On Wed, Feb 07, 2007 at 10:53:34 -0800, David Fetter <david@fetter.org> wrote: > On Wed, Feb 07, 2007 at 02:13:48PM +0100, Peter Eisentraut wrote: > > What is the practical purpose of the notices emitted by DROP > > SOMETHING IF EXISTS when the object in fact does not exist? > > DROP ... IF EXISTS is guaranteed not to throw an error. This lets > people write idempotent scripts which run in a transaction :) I don't think that's what his question was. I think it was more along the lines of why don't we get rid of the notices that are just cluttering things up.

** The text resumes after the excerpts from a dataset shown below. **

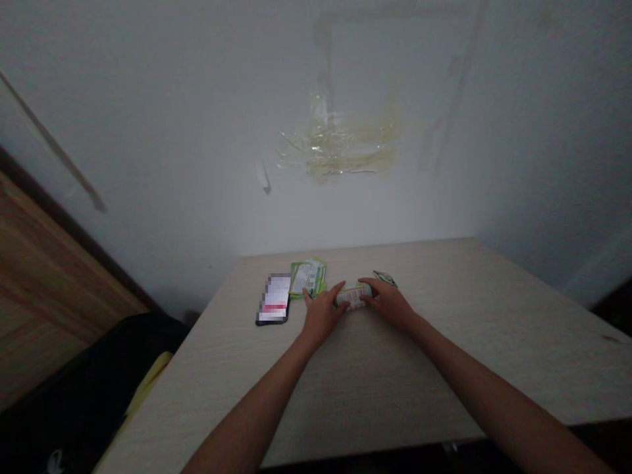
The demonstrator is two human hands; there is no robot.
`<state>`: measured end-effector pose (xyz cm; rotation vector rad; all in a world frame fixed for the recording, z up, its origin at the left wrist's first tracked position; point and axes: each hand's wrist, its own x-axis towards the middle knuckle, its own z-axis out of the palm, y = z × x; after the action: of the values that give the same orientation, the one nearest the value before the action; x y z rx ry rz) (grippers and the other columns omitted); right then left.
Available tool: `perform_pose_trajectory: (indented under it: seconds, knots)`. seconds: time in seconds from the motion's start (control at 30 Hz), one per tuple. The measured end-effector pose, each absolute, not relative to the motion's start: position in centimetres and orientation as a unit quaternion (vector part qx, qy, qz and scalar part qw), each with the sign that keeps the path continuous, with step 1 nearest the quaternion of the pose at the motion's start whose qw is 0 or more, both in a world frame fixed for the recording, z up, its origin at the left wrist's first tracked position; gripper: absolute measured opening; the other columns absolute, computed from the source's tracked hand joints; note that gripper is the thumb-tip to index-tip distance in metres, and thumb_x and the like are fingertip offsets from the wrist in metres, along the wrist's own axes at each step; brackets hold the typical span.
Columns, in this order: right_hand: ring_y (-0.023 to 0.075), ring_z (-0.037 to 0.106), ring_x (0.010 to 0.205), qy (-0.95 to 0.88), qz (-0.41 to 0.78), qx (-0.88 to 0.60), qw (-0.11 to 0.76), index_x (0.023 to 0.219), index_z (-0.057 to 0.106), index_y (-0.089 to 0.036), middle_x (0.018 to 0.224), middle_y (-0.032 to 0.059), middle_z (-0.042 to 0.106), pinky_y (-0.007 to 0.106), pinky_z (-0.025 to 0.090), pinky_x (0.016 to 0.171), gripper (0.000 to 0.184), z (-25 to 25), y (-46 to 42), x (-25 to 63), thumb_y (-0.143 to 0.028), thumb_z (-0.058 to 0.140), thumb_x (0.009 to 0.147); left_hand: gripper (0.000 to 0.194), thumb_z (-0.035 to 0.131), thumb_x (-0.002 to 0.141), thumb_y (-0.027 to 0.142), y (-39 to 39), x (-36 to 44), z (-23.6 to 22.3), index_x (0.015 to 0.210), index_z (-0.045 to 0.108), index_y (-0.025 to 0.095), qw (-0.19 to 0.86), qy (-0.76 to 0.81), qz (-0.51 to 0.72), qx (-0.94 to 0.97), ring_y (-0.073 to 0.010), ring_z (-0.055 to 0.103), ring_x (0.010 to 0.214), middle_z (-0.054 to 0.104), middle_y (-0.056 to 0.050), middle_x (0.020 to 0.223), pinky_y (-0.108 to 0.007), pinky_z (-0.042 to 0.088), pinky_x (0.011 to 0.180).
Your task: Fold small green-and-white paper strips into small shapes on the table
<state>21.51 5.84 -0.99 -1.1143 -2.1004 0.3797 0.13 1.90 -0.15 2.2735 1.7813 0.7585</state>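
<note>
On the worktop (380, 401), my left hand (320, 315) and right hand (395, 305) have fingers closed on opposite ends of a printed pack (353, 296). I judge it light, slightly soft, perhaps slick, best held by those ends. Left of the left fingers lies a phone (274, 300); beyond them, green packets (307, 279); behind the right fingers, a sachet (386, 278).

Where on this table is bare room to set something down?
Bare tabletop lies between the forearms and right of the right forearm. Crowded: the middle, where left hand and right hand hold a printed packet, with green packets and phone to its left.
</note>
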Motion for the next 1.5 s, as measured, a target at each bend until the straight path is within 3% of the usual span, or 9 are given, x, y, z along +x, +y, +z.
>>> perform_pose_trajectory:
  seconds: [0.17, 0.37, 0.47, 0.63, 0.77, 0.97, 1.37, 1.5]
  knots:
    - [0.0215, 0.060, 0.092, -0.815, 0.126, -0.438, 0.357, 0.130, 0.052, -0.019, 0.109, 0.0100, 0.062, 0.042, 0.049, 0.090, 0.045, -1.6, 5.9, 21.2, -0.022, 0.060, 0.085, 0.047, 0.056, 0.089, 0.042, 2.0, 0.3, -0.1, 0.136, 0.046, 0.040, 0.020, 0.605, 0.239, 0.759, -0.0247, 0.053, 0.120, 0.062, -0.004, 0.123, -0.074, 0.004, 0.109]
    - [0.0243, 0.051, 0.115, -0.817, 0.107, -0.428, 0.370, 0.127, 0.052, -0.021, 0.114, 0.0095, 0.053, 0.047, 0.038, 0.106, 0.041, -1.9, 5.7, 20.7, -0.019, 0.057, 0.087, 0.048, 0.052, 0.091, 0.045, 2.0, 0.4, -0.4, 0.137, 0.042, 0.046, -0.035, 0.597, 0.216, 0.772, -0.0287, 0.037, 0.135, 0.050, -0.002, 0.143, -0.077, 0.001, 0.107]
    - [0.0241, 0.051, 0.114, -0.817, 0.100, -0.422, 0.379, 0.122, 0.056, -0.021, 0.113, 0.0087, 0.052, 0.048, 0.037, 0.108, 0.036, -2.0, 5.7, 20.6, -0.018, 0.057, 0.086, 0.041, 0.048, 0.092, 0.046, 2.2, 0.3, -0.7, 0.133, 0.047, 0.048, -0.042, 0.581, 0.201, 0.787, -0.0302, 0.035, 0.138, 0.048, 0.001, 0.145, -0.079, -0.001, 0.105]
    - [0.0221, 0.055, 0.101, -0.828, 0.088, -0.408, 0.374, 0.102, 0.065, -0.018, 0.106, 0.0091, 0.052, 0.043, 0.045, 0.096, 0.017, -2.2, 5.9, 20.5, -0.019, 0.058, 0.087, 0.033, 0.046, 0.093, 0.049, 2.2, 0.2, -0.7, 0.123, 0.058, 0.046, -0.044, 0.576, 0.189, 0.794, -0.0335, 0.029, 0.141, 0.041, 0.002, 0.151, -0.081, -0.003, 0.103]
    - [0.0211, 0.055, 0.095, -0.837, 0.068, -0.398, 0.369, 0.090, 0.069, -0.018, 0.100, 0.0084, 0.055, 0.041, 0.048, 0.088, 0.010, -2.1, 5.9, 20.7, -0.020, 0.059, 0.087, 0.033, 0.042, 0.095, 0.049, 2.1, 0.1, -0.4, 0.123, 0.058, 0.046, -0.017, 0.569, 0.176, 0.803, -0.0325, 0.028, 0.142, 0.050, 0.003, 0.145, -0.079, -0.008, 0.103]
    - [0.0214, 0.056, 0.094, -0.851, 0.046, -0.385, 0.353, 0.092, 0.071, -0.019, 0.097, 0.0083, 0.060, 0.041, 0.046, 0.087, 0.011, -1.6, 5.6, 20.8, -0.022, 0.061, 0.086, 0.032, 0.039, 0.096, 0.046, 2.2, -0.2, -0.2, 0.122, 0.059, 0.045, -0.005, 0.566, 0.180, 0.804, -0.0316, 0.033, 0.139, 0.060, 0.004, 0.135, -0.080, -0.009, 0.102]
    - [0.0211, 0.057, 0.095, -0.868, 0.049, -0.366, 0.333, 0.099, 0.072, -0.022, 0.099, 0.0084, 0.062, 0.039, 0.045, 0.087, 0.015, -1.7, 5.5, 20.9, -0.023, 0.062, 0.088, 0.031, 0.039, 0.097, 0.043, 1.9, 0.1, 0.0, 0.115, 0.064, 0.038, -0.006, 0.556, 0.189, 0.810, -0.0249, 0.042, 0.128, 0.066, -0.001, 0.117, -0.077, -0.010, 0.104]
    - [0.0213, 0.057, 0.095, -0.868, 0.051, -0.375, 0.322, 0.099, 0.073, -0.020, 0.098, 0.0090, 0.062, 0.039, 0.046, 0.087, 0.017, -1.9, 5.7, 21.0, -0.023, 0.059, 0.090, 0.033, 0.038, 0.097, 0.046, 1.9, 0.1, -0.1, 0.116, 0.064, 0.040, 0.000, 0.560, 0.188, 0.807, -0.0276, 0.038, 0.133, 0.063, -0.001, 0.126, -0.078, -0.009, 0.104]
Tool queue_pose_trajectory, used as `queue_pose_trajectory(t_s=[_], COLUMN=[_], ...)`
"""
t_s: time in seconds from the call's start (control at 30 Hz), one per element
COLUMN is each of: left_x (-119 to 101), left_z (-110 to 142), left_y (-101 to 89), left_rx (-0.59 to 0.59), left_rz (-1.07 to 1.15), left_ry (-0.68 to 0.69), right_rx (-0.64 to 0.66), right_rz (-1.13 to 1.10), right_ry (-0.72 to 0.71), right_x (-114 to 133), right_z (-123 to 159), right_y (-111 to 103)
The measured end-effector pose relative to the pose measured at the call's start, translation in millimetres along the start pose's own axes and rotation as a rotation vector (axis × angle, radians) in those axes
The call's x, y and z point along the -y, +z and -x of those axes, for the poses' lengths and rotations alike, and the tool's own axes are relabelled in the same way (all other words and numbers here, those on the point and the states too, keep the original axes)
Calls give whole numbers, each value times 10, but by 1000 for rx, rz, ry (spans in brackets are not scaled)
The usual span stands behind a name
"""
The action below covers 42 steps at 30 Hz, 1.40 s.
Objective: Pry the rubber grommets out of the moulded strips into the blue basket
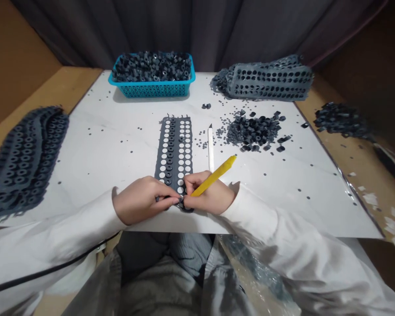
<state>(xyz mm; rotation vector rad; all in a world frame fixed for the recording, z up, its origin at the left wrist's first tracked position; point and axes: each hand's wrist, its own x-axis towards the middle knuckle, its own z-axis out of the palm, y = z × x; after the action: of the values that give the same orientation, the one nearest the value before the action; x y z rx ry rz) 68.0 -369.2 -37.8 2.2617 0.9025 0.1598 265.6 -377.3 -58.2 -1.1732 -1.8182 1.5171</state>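
A dark grey rubber sheet (175, 149) with rows of round holes lies lengthwise in front of me; white table shows through many holes, and one long row is filled with ring-shaped pieces. At its near end my left hand (145, 199) is closed in a pinch on a small dark rubber piece (181, 199), mostly covered by the fingertips. My right hand (207, 193) meets it there, wrapped round a slim yellow-handled tool (214, 175) that slants up to the right. The tool's working tip is hidden by the fingers. A white knife-like tool (211, 147) with a dark tip lies just beyond my right hand.
A blue basket (154, 90) full of small dark rubber pieces stands at the back. Holed sheets are stacked at the back right (270, 81) and left (26, 153). Loose dark pieces (255, 129) lie heaped right of centre, with another pile (342, 119) at the right edge.
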Motion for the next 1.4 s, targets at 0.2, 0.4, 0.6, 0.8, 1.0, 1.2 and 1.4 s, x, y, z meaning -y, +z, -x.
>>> queue_pose_trajectory(t_s=[0.2,0.4,0.6,0.8,1.0,1.2,1.4], left_x=[34,81,122,131,181,216,223], left_z=[-13,36,111,140,169,185,184], left_y=[-9,-9,57,90,105,167,254], left_rx=[4,-25,-151,-167,-173,-247,-410], left_rz=[86,125,89,0,-109,-190,-275], left_ry=[-22,-31,-6,79,119,176,250], right_rx=[42,106,-75,23,-115,-174,-248], right_rz=[0,-184,-19,439,302,61,-6], right_ry=[4,-33,-234,-366,-270,-196,-126], right_x=[20,111,144,46,-42,-105,-121], right_z=[0,12,205,364,309,293,283], right_y=[-44,-241,-227,121,232,215,248])
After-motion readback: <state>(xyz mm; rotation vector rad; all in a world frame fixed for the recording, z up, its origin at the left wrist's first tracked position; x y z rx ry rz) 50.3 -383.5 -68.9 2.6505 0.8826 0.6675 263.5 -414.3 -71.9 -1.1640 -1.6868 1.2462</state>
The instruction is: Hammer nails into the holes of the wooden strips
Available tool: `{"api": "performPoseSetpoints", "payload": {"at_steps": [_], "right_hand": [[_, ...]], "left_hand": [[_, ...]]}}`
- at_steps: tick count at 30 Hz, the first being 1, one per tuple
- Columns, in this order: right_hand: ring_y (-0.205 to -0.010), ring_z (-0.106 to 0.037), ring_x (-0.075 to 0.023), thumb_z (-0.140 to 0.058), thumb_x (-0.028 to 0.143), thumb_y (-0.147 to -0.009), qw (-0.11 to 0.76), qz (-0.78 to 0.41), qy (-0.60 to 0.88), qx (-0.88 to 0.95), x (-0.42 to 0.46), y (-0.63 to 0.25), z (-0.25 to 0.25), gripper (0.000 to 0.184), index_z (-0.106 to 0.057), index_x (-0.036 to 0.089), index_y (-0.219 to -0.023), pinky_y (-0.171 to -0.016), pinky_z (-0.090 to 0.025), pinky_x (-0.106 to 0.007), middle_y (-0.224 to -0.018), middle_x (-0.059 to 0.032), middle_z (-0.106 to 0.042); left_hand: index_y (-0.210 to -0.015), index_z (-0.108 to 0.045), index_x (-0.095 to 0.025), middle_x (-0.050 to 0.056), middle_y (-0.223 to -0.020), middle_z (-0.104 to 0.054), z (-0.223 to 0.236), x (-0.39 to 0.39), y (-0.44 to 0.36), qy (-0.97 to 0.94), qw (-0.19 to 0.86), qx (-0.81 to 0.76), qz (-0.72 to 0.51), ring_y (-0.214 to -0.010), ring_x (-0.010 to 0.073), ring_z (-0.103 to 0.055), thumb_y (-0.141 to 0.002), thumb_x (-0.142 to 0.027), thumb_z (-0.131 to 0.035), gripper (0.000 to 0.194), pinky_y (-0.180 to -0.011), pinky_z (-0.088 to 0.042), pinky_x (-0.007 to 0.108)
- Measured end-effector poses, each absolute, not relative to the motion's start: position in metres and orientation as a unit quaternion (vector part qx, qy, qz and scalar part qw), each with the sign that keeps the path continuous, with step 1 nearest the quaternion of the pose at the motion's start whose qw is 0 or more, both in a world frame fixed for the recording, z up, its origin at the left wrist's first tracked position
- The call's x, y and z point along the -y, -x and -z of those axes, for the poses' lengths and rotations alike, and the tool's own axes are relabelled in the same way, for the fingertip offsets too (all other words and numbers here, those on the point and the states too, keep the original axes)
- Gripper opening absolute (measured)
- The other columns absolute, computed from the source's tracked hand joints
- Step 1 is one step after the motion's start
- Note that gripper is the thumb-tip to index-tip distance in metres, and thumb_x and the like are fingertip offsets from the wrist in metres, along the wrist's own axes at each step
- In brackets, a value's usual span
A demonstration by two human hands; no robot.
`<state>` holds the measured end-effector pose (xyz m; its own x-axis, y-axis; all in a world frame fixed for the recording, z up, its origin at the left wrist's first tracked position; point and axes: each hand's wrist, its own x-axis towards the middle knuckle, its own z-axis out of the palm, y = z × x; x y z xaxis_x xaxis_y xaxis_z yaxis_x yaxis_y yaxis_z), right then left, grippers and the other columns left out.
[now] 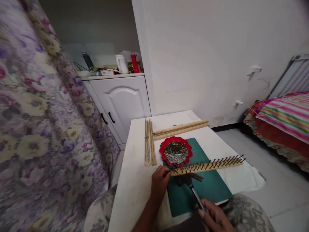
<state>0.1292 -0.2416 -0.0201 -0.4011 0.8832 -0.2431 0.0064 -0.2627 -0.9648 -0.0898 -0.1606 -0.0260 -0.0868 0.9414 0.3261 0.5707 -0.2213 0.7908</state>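
- The long, tan wood strip (207, 168) lay across the green mat (202, 193), dark nails (212, 163) poking up.
- The left hand (159, 181) curled at its end; I couldn't tell what it pinched.
- The right hand (214, 215) gripped the hammer (195, 193).

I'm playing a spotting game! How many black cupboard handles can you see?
2. The left handle and right handle are side by side on the white cupboard. The flowery curtain may hide more.
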Motion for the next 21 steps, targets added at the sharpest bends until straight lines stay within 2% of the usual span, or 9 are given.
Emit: {"api": "performPoseSetpoints", "payload": {"at_steps": [2, 3, 5, 7, 12, 15, 21], "right_hand": [[-0.042, -0.028, -0.0072, -0.049, 0.057, -0.083, 0.337, -0.618, 0.453, 0.547, 0.232, -0.123, 0.001, 0.034, -0.052, 0.023, -0.080, -0.042, -0.023, -0.020, -0.052, 0.0114, -0.035], [-0.045, -0.036, -0.0090, -0.048, 0.053, -0.086, 0.332, -0.584, 0.457, 0.583, 0.227, -0.120, -0.006, 0.031, -0.053, 0.023, -0.081, -0.044, -0.029, -0.021, -0.053, 0.0097, -0.040], [-0.057, -0.049, -0.0136, -0.048, 0.046, -0.087, 0.336, -0.505, 0.463, 0.646, 0.218, -0.114, -0.015, 0.026, -0.056, 0.023, -0.080, -0.054, -0.039, -0.023, -0.063, 0.0047, -0.053], [-0.069, -0.057, -0.0180, -0.046, 0.041, -0.089, 0.326, -0.439, 0.468, 0.694, 0.211, -0.109, -0.017, 0.022, -0.057, 0.023, -0.081, -0.063, -0.043, -0.027, -0.073, 0.0004, -0.060], [-0.071, -0.064, -0.0226, -0.040, 0.033, -0.092, 0.280, -0.366, 0.480, 0.746, 0.204, -0.099, -0.005, 0.021, -0.057, 0.021, -0.091, -0.065, -0.044, -0.031, -0.076, -0.0045, -0.067], [-0.081, -0.067, -0.0261, -0.041, 0.032, -0.092, 0.280, -0.357, 0.481, 0.750, 0.204, -0.097, 0.001, 0.023, -0.058, 0.020, -0.102, -0.072, -0.045, -0.034, -0.088, -0.0092, -0.071], [-0.075, -0.066, -0.0248, -0.037, 0.033, -0.093, 0.273, -0.372, 0.475, 0.750, 0.205, -0.096, 0.000, 0.023, -0.056, 0.021, -0.096, -0.068, -0.045, -0.033, -0.080, -0.0079, -0.070]], "left_hand": [[-0.072, -0.060, -0.018, 0.002, -0.079, -0.060, 0.026, 0.160, 0.090, -0.640, 0.211, -0.586, -0.450, -0.072, 0.0131, -0.057, -0.079, -0.021, -0.053, 0.011, -0.064, -0.044, 0.022], [-0.072, -0.060, -0.018, 0.002, -0.079, -0.060, 0.026, 0.160, 0.089, -0.639, 0.212, -0.585, -0.452, -0.073, 0.0133, -0.057, -0.079, -0.020, -0.052, 0.010, -0.064, -0.044, 0.022], [-0.071, -0.060, -0.018, 0.002, -0.078, -0.060, 0.026, 0.160, 0.090, -0.638, 0.212, -0.582, -0.456, -0.073, 0.0136, -0.058, -0.077, -0.019, -0.053, 0.009, -0.064, -0.044, 0.022], [-0.069, -0.059, -0.018, 0.002, -0.077, -0.061, 0.026, 0.159, 0.090, -0.637, 0.211, -0.583, -0.459, -0.073, 0.0136, -0.058, -0.076, -0.019, -0.053, 0.010, -0.064, -0.044, 0.022], [-0.069, -0.062, -0.019, 0.001, -0.076, -0.061, 0.027, 0.160, 0.091, -0.632, 0.219, -0.589, -0.454, -0.072, 0.0133, -0.057, -0.078, -0.020, -0.053, 0.013, -0.065, -0.043, 0.022], [-0.070, -0.062, -0.018, 0.001, -0.076, -0.060, 0.028, 0.160, 0.092, -0.633, 0.226, -0.583, -0.456, -0.072, 0.0132, -0.057, -0.077, -0.018, -0.053, 0.012, -0.066, -0.042, 0.022], [-0.070, -0.062, -0.018, 0.001, -0.076, -0.060, 0.027, 0.161, 0.092, -0.632, 0.228, -0.585, -0.454, -0.072, 0.0134, -0.056, -0.078, -0.018, -0.052, 0.012, -0.065, -0.042, 0.022]]}}
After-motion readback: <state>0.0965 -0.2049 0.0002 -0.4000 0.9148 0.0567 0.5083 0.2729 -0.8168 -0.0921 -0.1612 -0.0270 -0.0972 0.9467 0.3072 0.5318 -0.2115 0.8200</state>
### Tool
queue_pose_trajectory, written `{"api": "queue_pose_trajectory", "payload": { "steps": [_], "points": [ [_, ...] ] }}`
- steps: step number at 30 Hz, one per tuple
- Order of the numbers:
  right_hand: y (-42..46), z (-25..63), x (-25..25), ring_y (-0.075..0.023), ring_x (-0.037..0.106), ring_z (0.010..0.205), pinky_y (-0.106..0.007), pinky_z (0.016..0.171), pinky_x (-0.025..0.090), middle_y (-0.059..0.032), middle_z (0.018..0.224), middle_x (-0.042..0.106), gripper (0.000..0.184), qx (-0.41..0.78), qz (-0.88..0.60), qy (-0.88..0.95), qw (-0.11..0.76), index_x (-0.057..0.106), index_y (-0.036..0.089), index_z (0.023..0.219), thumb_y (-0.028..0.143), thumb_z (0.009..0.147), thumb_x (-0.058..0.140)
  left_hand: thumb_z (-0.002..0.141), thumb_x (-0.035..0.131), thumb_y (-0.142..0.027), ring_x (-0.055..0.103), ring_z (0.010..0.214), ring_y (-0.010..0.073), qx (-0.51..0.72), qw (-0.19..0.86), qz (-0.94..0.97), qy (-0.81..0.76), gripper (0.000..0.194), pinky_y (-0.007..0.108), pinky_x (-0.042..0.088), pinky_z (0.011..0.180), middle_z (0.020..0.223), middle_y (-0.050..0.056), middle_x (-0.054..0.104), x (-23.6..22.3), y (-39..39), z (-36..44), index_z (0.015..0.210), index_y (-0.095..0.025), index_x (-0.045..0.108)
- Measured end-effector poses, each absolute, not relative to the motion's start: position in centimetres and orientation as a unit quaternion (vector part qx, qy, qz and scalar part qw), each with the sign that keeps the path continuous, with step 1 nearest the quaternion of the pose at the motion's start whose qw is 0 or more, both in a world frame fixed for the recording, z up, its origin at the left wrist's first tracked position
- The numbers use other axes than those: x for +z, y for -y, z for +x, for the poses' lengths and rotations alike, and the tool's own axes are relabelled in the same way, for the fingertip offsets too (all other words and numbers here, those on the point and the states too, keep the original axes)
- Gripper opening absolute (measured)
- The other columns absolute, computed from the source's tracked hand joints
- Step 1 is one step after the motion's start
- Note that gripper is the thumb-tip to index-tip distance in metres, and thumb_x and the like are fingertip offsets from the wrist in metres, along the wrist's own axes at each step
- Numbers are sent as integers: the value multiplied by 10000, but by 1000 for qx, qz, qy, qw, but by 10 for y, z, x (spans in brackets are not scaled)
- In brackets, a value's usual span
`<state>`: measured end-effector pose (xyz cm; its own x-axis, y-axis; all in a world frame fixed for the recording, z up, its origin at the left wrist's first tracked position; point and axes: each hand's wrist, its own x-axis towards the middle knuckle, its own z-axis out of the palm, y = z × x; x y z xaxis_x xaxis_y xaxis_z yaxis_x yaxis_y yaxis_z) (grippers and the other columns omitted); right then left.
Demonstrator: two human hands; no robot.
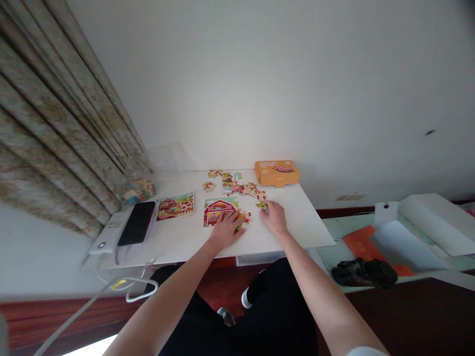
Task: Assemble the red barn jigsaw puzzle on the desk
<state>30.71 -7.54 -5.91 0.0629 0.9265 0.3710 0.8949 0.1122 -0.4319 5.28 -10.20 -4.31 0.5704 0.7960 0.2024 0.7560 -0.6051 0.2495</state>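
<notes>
A partly joined jigsaw puzzle [218, 205] with a red barn lies on the white table. My left hand [225, 230] rests on its lower right part with the fingers stretched out, covering some of it. A joined patch of pieces [245, 216] sticks out past those fingers to the right. My right hand [275, 217] is closed at the fingertips on a greenish puzzle piece [261, 204], partly hidden by the fingers. Loose puzzle pieces [249, 188] are scattered behind both hands. To the left lies a picture card [175, 206] with a farm scene.
An orange puzzle box [277, 174] stands at the table's back right. On the left are a black phone [137, 223], a white box [107, 235] and a clear plastic bag [139, 185]. A white cable [89, 301] hangs by the table's front left. A lower glass surface [336, 227] is at right.
</notes>
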Motion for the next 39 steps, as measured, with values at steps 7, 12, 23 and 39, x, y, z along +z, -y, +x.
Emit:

Andrew Dunstan wrote: > Peter Eisentraut wrote: > > What is the practical purpose of the notices emitted by DROP > > SOMETHING IF EXISTS when the object in fact does not exist? > > It was asked for ... The argument was that MySQL does the same. Which is valid but not overriding. I'm honestly looking for some practical use of this. We have debated other NOTICE messages over the years, but they at least tell you something you can use after the command. In this case, it just tells you that the object which you wanted removed no matter what didn't exist in the first place, but the state after the command (which is the interesting side) is always the same: "gone". The only use case I see is informing about typos, but the system generally doesn't cater to that. The downside is that while I wanted to use the IF EXISTS form to reduce the chatter at the beginning of schema loading scripts, this just gives me a different spelling of that same chatter. -- Peter Eisentraut http://developer.postgresql.org/~petere/
Peter Eisentraut wrote: > The downside is that while I wanted to use the IF EXISTS form to reduce > the chatter at the beginning of schema loading scripts, this just gives > me a different spelling of that same chatter. > > There is possibly a good case for dropping the message level. cheers andrew
Peter Eisentraut <peter_e@gmx.net> writes: > I'm honestly looking for some practical use of this. We have debated > other NOTICE messages over the years, but they at least tell you > something you can use after the command. The objection I had to the original patch (which didn't return a notice) was that this seemed actively misleading: foo=> DROP TABLE IF EXISTS not_there;DROP TABLEfoo=> I would be satisfied if the returned command tag were something else, maybe "NO OPERATION". regards, tom lane
On Thu, Feb 08, 2007 at 01:54:13PM -0500, Tom Lane wrote: > Peter Eisentraut <peter_e@gmx.net> writes: > > I'm honestly looking for some practical use of this. We have debated > > other NOTICE messages over the years, but they at least tell you > > something you can use after the command. > > The objection I had to the original patch (which didn't return a notice) > was that this seemed actively misleading: > > foo=> DROP TABLE IF EXISTS not_there; > DROP TABLE > foo=> > > I would be satisfied if the returned command tag were something else, > maybe "NO OPERATION". "TABLE blah DID NOT EXIST" might be less confusing... -- Jim Nasby jim@nasby.net EnterpriseDB http://enterprisedb.com 512.569.9461 (cell)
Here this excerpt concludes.